Description
So while working on PR #234 to support complex fields @cwsmith and I discussed the fact that the get/set(Scalar,Vector,Matrix) API functions are not type safe in that a Scalar/Vector/Matrix/Packed field can be passed to any of these functions as a Field*, which is then down-cast to the appropriate type. This conversion is well-defined in the case that the passed in Field* actually does point to a field of the appropriate sub-class and thus with the appropriate 'Value' type.
But static_cast doesn't check that the down-cast is appropriate: dynamic_cast does do this check (and would work in this case because all of the Field sub-classes are polymorphic). So that would be the appropriate change to make. Of course that cast operation uses RTTI to ensure the result is actually a pointer to the correct type, but that adds overhead to these functions, which are definitely tight-loop functions, which I assume is why the static_cast is what is currently used (though the internal call to getNodeValue is still polymorphic so these functions can never be inlined/highly optimized, they will always require at least that one dynamic function dispatch.
In order to no add any call overhead to these functions I will be adding a PCU_DEBUG_ASSERT against the value of field->getValueType() to make things slighty safer and not add any overhead on optimized runs of any downstream codes, not that we ever expect this to be fast.

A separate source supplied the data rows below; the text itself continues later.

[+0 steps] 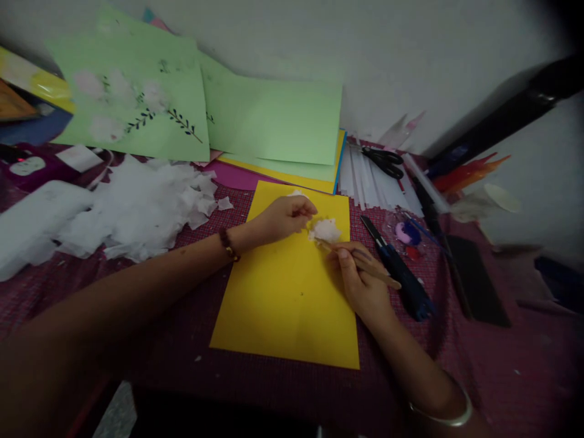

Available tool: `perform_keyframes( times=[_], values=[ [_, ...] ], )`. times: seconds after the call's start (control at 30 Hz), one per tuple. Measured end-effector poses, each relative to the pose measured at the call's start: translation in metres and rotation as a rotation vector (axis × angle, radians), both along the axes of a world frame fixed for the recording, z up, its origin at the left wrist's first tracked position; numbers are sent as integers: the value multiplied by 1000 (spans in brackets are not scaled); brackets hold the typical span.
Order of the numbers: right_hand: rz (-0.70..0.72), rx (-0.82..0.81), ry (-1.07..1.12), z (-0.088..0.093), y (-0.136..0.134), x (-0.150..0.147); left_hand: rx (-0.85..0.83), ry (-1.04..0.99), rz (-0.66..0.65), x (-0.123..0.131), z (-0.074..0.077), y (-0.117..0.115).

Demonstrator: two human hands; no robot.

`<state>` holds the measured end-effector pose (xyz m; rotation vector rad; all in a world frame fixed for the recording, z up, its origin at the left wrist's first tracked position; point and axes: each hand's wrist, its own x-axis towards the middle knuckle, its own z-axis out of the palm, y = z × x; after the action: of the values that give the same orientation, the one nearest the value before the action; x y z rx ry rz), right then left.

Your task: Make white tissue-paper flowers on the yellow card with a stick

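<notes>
A yellow sheet of paper (pixel 292 304) lies in front of me with a white tissue-paper puff (pixel 325 230) near its upper right. Just left of that puff hovers my left hand (pixel 287 218), its fingers curled together; whether anything small is pinched in them cannot be made out. Another bit of white shows behind its knuckles. My right hand (pixel 365 286) grips a flat wooden stick (pixel 374 271) like a pen, to the right on the sheet. The stick's tip touches or nearly touches the puff's lower edge.
Torn white tissue pieces (pixel 150 201) are heaped at left. Green sheets (pixel 283 121), one with puffy flowers, lean on the wall. At right lie a blue-handled cutter (pixel 401 274), black scissors (pixel 383 161), white strips (pixel 358 176) and a palette of paint-like colours (pixel 408 234).
</notes>
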<state>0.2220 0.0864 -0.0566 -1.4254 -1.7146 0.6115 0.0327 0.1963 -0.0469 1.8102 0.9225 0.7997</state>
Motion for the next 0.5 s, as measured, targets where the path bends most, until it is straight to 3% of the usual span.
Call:
perform_keyframes(
  times=[0.1,0.2,0.27,0.4,0.5],
  values=[
    [-48,18,71,-3,2,2,-86,-40,106,-35,27,1],
    [-80,-14,161,-3,5,4,-72,87,221,-81,52,1],
    [-94,-7,164,-3,6,5,-64,188,290,-110,60,-1],
    [-113,36,91,-6,8,9,-103,345,379,-150,58,-8],
    [-89,36,103,-11,9,10,-18,461,357,-159,50,-7]
  ],
)
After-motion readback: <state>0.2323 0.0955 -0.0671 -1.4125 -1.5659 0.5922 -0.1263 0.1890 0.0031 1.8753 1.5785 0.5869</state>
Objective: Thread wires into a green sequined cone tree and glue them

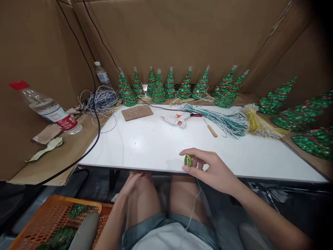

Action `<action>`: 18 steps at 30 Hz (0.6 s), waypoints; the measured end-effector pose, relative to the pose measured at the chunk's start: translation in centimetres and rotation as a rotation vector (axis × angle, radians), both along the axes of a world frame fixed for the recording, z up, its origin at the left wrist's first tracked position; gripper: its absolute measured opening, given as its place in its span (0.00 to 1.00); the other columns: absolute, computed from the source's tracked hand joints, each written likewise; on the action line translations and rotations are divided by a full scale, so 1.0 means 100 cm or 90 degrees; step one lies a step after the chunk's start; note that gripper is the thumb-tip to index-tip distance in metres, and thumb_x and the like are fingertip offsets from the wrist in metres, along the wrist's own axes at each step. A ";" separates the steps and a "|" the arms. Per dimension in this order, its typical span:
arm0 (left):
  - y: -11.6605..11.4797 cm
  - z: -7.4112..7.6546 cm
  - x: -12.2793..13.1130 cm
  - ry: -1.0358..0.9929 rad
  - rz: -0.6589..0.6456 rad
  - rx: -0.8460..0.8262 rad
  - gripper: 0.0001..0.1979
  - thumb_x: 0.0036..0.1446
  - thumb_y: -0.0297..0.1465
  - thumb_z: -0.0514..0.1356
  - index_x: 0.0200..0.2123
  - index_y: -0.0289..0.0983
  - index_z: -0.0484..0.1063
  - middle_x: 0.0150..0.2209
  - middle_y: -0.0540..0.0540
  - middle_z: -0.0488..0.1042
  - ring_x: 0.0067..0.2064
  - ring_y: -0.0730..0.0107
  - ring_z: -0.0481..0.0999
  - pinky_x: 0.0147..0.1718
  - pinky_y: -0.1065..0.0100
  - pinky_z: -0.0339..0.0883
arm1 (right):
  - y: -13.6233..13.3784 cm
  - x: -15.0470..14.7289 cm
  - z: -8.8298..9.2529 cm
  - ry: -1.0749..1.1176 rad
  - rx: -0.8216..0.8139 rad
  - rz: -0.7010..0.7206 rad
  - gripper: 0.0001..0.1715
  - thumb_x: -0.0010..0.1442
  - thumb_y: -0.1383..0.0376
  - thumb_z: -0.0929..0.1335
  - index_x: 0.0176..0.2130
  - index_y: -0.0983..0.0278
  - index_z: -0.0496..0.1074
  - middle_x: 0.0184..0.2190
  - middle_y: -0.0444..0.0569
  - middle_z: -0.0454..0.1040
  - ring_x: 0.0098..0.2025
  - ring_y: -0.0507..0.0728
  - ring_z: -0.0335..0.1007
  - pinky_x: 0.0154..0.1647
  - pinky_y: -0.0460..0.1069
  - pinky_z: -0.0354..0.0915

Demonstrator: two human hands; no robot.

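My right hand is over the front edge of the white table. Thumb and fingers close around a small round green thing with a jagged pale-yellow line on its face; it looks like a bitten or cut green fruit. My left hand lies low at my thigh, partly under the table edge, and its fingers are mostly hidden. A thin pale cord hangs below my right hand, down to my lap. The glue gun and a wooden-handled awl lie farther back on the table.
Several glittery green Christmas trees line the back and right. Bundles of green-white wires and yellow-white wires lie right of a brown board. A red-capped bottle leans left, near a black cable. An orange crate sits below.
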State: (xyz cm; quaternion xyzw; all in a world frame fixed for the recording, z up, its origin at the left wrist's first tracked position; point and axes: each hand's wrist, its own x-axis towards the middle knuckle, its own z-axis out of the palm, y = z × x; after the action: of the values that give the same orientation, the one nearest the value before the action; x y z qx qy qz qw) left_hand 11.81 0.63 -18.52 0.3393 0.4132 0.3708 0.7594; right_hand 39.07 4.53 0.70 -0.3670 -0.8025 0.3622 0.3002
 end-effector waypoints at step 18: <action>0.009 -0.038 0.117 -0.069 -0.237 -0.020 0.30 0.53 0.51 0.57 0.36 0.26 0.76 0.33 0.28 0.78 0.34 0.45 0.79 0.37 0.44 0.70 | 0.005 0.007 -0.006 0.014 -0.026 -0.014 0.14 0.61 0.62 0.68 0.47 0.62 0.69 0.30 0.41 0.68 0.26 0.44 0.61 0.25 0.37 0.58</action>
State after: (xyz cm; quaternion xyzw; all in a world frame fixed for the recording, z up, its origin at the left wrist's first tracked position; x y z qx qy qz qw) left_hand 23.55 1.54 -22.29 0.3778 0.3079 0.2354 0.8409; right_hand 39.80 5.02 0.13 -0.3774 -0.7876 0.3791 0.3058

Now the real weirdness and the real reason for the issue:
All of these getter/setter functions call FieldOf<T>::get/setNodeValue() which takes a pointer to the 'value' of the field, so for SCALAR and PACKED this is just double but for VECTOR and MATRIX it is Vector3 and Matrix3x3 respectively. Inside this function the T* argument is reinterpret_cast<double*> (or const double* for setting). This means the operation being performed is:
Vector3/Matrix3x3 value; // given as input
double * cmps = reinterpret_cast<double*>(value);
So we're casting a pointer to an object to a pointer to a double. The Vector3 and Matrix3x3 classes are both ultimately inherited from can::Array. In the case of Vector3, it makes some sense that the address of the object is also (apparently in general) the address of the array of double array inside of the object. In the Matrix3x3 case the array contains 3 Vector3 objects, each of which I imagine when layed out in memory also just consist of the length 3 double arrays they contain, so this makes some sense too.

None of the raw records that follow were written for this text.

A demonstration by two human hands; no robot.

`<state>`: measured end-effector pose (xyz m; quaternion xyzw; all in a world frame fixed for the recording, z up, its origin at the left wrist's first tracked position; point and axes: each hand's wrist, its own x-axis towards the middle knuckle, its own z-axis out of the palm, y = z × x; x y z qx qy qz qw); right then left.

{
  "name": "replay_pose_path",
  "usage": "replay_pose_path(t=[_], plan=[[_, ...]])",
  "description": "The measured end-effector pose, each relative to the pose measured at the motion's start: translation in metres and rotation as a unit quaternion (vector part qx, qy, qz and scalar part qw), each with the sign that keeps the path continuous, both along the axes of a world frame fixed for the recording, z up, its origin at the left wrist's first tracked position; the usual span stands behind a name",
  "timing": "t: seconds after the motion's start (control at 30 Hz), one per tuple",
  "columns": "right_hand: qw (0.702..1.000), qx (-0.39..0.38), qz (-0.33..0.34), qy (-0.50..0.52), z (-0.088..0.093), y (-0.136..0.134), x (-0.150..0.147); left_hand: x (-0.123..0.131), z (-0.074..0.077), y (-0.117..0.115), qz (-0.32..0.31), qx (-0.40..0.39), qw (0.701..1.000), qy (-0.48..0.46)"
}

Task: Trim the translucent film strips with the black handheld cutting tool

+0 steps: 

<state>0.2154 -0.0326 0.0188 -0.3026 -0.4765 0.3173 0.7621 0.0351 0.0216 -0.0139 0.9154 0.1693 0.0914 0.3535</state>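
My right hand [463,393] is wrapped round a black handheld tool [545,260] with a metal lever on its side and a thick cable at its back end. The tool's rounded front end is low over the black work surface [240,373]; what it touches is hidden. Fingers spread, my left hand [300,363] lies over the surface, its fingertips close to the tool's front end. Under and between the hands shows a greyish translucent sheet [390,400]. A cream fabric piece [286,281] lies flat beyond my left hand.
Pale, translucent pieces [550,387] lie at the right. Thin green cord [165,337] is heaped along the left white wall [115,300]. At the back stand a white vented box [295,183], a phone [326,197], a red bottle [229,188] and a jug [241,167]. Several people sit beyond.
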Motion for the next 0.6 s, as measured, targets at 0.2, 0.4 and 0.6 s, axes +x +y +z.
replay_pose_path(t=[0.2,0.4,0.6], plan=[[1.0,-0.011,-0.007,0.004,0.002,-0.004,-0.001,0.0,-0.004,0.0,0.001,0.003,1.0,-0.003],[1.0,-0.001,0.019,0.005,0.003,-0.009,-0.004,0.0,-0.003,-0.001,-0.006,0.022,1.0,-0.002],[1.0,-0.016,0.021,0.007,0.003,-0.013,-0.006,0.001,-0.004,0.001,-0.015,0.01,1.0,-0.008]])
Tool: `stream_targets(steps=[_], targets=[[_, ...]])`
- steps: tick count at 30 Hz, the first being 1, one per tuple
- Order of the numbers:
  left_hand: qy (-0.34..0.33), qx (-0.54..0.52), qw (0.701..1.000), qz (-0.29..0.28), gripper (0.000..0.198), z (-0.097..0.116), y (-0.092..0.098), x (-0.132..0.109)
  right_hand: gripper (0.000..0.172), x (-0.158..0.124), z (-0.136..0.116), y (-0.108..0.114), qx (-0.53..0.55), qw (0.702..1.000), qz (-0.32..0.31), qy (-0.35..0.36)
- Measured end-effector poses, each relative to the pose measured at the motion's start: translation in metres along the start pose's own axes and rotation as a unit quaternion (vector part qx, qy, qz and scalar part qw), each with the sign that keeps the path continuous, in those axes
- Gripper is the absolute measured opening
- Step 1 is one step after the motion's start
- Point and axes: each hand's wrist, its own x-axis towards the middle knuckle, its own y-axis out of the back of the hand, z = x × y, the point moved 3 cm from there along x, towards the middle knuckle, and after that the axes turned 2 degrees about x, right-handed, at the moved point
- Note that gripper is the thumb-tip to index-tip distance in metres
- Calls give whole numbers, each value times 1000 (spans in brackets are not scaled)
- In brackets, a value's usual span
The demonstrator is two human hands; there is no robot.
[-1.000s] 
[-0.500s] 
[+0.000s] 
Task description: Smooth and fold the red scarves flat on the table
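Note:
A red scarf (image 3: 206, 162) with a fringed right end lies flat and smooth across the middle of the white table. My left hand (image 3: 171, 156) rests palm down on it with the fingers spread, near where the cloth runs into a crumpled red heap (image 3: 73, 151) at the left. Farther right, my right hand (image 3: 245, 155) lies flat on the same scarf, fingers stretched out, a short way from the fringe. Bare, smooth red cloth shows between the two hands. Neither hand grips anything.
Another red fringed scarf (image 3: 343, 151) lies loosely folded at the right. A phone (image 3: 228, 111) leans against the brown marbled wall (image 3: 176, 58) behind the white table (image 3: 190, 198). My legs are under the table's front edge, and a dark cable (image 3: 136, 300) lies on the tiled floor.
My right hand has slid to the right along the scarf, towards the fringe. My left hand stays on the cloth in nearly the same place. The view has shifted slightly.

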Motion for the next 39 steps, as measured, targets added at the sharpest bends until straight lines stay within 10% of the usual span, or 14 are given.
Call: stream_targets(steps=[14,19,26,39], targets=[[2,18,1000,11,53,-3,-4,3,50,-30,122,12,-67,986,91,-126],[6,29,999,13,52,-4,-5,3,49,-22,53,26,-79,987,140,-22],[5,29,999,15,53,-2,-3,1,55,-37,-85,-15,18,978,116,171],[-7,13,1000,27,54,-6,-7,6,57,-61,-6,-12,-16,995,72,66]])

However, this casting a pointer to an object to a pointer to the 'first' data member of an object is not covered by the standard and the result in general is undefined behavior. I'm certain the reason we've gotten away with this for so long is that it is the most sensible way for the compiler to put together the actual memory layout of the class, but it isn't defined this way by the standard, so we're making a huge assumption.
While these classes do have an inheritance hierarchy they are not polymorphic, so there is no function lookup table. But when there is a function lookup table, guess were it goes for each object of that class? Right at the start of the object in memory (technically it is implementation-define (like the address of the first data member is also)). So if we were to ever edit the can::Array, mth::Vector, or mth::Matrix classes and introduce a single virtual function (which we never will but nonetheless), this portion of the API instantly breaks.
Further (as noted), this violated encapsulation as we're directly accessing underlying protected data of the class. Granted in this case is is read-only which is slightly more forgivable, but nonetheless is is still an issue.
The only fix I can think of for this issue is to add an explicit cast operator to the Vector class:
explicit operator double*() {return &elems[0]}
this takes care of that issue. The Matrix class is a bigger problem since it is a container of multiple Vectors... I don't really have an elegant solution for this one.